According to the latest S&P Global/CIPS UK Construction Purchasing Manager’s Index report, the UK’s construction sector recorded a fall in business activity during December 2022, ending a three-month sequence of moderate growth. Worryingly, the rate of decline was the fastest since May 2020.  

The S&P report added that the December data highlighted a reduction in new orders placed with UK constructors, despite a “modest” uplift in November 2022. “According to survey respondents, the fall was driven by weak client demand, linked in turn to higher prices charged,” it said. 

This is resulting in what some in construction dub as a “cost of building crisis.” Supply chains have been tightening for some time, and while certain materials can be sourced relatively easily, albeit more expensively, others—such as steel and timber—are getting harder to come by. The situation in Eastern Europe has added to such pressures. 

Construction cost inflation is likely to get worse before it gets better. According to the Construction Leadership Council (CLC), rising energy and wage costs are expected to push prices upwards in the coming months: “Manufacturers of energy-intensive products (such as bricks, cement, glass, insulation and plasterboard) warn that although many have been able to hedge energy costs through Q1 of 2023, energy prices in Q2 and Q3 are expected to be considerably above historical (pre-Ukraine war) levels without further government support.” 

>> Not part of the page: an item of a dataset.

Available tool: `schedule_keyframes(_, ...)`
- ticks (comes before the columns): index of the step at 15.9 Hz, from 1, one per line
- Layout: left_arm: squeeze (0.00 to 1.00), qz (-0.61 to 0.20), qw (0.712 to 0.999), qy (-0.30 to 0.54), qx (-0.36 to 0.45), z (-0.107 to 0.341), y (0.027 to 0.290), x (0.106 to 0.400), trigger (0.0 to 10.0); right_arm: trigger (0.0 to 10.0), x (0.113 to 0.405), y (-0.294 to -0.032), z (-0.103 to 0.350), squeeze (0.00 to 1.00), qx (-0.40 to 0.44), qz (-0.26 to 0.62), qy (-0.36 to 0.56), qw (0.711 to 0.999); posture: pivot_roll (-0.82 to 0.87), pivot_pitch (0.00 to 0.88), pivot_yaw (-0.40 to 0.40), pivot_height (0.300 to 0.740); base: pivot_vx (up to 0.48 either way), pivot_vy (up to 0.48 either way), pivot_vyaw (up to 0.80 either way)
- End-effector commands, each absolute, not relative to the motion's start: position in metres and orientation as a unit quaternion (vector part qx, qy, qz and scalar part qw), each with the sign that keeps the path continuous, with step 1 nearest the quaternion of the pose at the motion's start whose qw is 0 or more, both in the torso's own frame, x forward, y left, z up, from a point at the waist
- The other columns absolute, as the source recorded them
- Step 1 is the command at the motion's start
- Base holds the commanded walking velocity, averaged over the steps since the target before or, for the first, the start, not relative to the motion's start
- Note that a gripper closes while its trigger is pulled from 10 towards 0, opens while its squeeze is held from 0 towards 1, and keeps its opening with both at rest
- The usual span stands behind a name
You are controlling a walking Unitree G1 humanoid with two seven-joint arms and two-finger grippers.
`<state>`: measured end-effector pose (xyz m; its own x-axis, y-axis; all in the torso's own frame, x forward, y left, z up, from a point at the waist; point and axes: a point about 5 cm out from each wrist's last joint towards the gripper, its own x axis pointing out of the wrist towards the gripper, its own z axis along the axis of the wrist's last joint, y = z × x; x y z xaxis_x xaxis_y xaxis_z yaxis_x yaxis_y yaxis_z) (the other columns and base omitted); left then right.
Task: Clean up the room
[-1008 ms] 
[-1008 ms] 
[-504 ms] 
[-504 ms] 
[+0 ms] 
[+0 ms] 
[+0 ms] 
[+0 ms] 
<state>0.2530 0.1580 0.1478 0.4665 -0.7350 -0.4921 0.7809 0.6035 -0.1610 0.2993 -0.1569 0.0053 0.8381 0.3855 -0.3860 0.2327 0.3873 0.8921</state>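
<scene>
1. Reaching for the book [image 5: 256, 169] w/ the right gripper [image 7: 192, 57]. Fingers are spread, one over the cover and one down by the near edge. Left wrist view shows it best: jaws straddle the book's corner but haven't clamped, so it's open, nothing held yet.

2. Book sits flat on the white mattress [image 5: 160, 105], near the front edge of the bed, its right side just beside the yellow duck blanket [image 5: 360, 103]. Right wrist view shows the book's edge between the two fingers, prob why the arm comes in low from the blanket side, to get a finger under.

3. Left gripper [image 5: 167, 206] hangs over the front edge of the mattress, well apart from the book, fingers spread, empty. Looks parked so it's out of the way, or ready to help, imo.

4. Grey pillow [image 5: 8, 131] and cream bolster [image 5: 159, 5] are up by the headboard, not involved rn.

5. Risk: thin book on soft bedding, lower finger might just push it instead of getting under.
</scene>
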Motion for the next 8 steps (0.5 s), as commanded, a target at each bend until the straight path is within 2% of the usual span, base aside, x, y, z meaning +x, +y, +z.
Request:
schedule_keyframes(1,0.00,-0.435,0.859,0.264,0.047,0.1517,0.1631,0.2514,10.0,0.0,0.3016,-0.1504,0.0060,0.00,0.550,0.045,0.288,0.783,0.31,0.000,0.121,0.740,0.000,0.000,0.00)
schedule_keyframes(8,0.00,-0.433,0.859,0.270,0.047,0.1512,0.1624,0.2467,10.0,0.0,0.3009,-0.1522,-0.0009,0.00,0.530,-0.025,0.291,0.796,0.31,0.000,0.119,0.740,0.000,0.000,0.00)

Amid the cost-of-living crisis, the construction sector has also been affected by the loss of workers, particularly those from the EU who left the UK during the pandemic and declined to return. Firms have reported struggling with recruitment drives among UK nationals. 

The reduced construction activity in December was most marked across the residential and civil engineering sectors. 

Leading housebuilders including Taylor Wimpey and Persimmon have warned they won’t be ramping up the delivery of new homes this year, pointing to an increasingly tough market—fuelled by a slide in consumer confidence—whose features include lower sales and rising cancellation rates.  

How can construction firms weather the cost-of-living crisis? 

So, what can construction firms do to navigate the impact of inflation and the cost-of-living crisis? Keeping a close eye on costs is an obvious example—although there is only so much firms can do to mitigate some increases. 

As the CLC has said, the sector, like others, will be seeking further backing from government, particularly around energy. However, ministers have already indicated that existing support will be scaled back from March 2022, a move described by the Federation of Small Businesses as “bitterly disappointing.” 

Strengthening the relationship with one’s supply chain and key customers is another important approach, although one would expect this already to be in place. 

Looking beyond one’s normal route to market is another option, according to experts. Noble Francis, economics director at the Construction Products Association, said firms should look at where the opportunities are.  

“Don’t just stay in your usual sector and chase work, bidding low,” he said. “That just exacerbates the situation, especially with high and uncertain cost inflation.” 

Offering extra support to staff where possible is another consideration. While housebuilders are responding to falling demand by reducing output, many firms, notably Barratt, are giving employees special cost-of-living payments to help them through the tough times. 

Meanwhile, using digital technology to get the most out of a team’s efforts will also increase opportunities for efficiency gains.  

Sharing information through digital collaboration across a range of stakeholders and being able to make changes quickly will speed up processes, improve accuracy and help deliver better quality outcomes. 

The difficult conditions we’re seeing will be with us for several months, with the cost-of-living crisis perhaps even stretching into 2024. But this uncertainty won’t last forever. The construction industry is resilient, and while there may be cutbacks and corporate casualties along the way, the sector will bounce back, as it always does.